(WHAT YOU HAVE TO DO)
Write out the records below exactly as they appear, skipping each picture.

##########

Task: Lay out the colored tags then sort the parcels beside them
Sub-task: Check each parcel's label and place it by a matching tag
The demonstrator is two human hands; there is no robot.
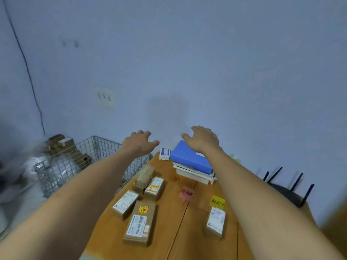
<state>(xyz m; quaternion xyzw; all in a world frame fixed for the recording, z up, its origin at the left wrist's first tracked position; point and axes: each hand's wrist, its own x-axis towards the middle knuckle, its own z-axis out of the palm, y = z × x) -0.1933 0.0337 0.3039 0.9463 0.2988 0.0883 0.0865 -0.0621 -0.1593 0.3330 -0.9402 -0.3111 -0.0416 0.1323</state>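
Observation:
A pink tag (pixel 186 193) and a yellow tag (pixel 217 202) lie on the wooden table (pixel 172 231). One brown parcel (pixel 215 221) sits just in front of the yellow tag. Several brown parcels cluster at the table's left, among them a large one (pixel 139 223), a smaller one (pixel 125 203), another (pixel 154 188) and a taped one (pixel 144 176). My left hand (pixel 139 142) and my right hand (pixel 202 137) are both stretched far forward above the table's back end, fingers loosely curled, holding nothing.
A stack of a blue folder (pixel 189 158) on white boxes stands at the table's back, with a small blue-and-white box (pixel 164 153) beside it. A wire basket (pixel 84 160) of packages sits to the left. A black router with antennas (pixel 289 186) is at the right.

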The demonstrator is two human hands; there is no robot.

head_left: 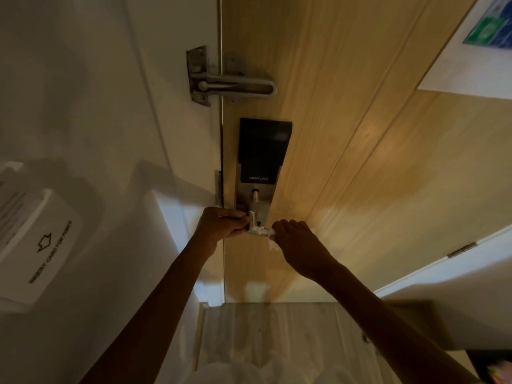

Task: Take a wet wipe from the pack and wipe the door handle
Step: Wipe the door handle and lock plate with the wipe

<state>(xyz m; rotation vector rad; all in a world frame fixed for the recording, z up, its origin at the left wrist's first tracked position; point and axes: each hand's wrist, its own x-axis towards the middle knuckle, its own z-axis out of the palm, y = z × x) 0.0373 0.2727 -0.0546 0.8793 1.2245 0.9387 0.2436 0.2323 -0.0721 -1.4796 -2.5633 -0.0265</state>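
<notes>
A silver lever door handle [256, 227] sticks out below a black smart lock [261, 151] on a light wooden door [360, 162]. My left hand [221, 224] grips the handle near its pivot end. My right hand [296, 241] is closed around a white wet wipe [273, 239], pressed on the lever's outer part. Bits of the wipe show at my fingers and below the hand. The wipe pack is not in view.
A metal swing-bar door guard [230, 85] spans the door edge above the lock. A white key-card power holder [36, 245] hangs on the left wall. A posted notice [476, 45] sits at upper right. A hinge [461, 249] shows on the right frame.
</notes>
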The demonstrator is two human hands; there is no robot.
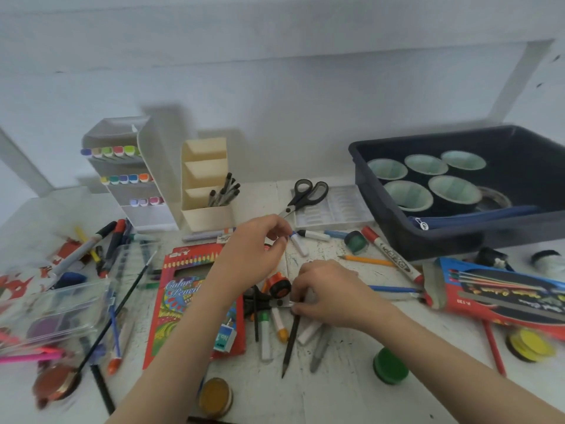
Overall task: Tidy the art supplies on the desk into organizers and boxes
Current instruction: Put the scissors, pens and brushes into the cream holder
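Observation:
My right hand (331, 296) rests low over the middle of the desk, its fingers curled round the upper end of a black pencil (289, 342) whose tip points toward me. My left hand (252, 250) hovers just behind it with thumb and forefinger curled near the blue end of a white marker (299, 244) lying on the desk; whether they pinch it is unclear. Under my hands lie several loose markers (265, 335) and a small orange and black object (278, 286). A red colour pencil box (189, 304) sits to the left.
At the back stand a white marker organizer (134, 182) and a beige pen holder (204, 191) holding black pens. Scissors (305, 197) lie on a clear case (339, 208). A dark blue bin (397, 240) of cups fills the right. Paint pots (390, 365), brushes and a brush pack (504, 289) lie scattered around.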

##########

(TASK RESULT)
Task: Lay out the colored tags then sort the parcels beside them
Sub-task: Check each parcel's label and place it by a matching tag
The demonstrator is two human hands; there is no robot.
<state>(xyz m; quaternion xyzw; all in a world frame fixed for the recording, z up, its origin at the left wrist's first tracked position; point and axes: each hand's wrist, its own x-axis towards the middle knuckle, its own z-axis out of the palm, y = z × x) -0.1933 0.0337 0.3039 0.9463 0.2988 0.0883 0.0865 -0.0621 -0.1593 0.3330 -0.9402 -0.3111 -0.0416 0.1323</state>
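Observation:
A pink tag (pixel 186 193) and a yellow tag (pixel 217 202) lie on the wooden table (pixel 172 231). One brown parcel (pixel 215 221) sits just in front of the yellow tag. Several brown parcels cluster at the table's left, among them a large one (pixel 139 223), a smaller one (pixel 125 203), another (pixel 154 188) and a taped one (pixel 144 176). My left hand (pixel 139 142) and my right hand (pixel 202 137) are both stretched far forward above the table's back end, fingers loosely curled, holding nothing.
A stack of a blue folder (pixel 189 158) on white boxes stands at the table's back, with a small blue-and-white box (pixel 164 153) beside it. A wire basket (pixel 84 160) of packages sits to the left. A black router with antennas (pixel 289 186) is at the right.
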
The demonstrator is two human hands; there is no robot.

head_left: 

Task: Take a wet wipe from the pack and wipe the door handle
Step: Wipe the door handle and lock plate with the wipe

<state>(xyz m; rotation vector rad; all in a world frame fixed for the recording, z up, its origin at the left wrist's first tracked position; point and axes: each hand's wrist, its own x-axis towards the middle knuckle, its own z-axis out of the palm, y = z × x) 0.0373 0.2727 -0.0546 0.8793 1.2245 0.9387 0.2436 0.2323 -0.0721 -1.4796 -2.5633 -0.0265</state>
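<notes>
A silver lever door handle [256, 227] sticks out below a black smart lock [261, 151] on a light wooden door [360, 162]. My left hand [221, 224] grips the handle near its pivot end. My right hand [296, 241] is closed around a white wet wipe [273, 239], pressed on the lever's outer part. Bits of the wipe show at my fingers and below the hand. The wipe pack is not in view.
A metal swing-bar door guard [230, 85] spans the door edge above the lock. A white key-card power holder [36, 245] hangs on the left wall. A posted notice [476, 45] sits at upper right. A hinge [461, 249] shows on the right frame.
</notes>
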The demonstrator is two human hands; there is no robot.
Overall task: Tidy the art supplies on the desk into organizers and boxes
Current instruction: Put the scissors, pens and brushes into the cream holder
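Observation:
My right hand (331, 296) rests low over the middle of the desk, its fingers curled round the upper end of a black pencil (289, 342) whose tip points toward me. My left hand (252, 250) hovers just behind it with thumb and forefinger curled near the blue end of a white marker (299, 244) lying on the desk; whether they pinch it is unclear. Under my hands lie several loose markers (265, 335) and a small orange and black object (278, 286). A red colour pencil box (189, 304) sits to the left.
At the back stand a white marker organizer (134, 182) and a beige pen holder (204, 191) holding black pens. Scissors (305, 197) lie on a clear case (339, 208). A dark blue bin (397, 240) of cups fills the right. Paint pots (390, 365), brushes and a brush pack (504, 289) lie scattered around.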

That was the complete answer.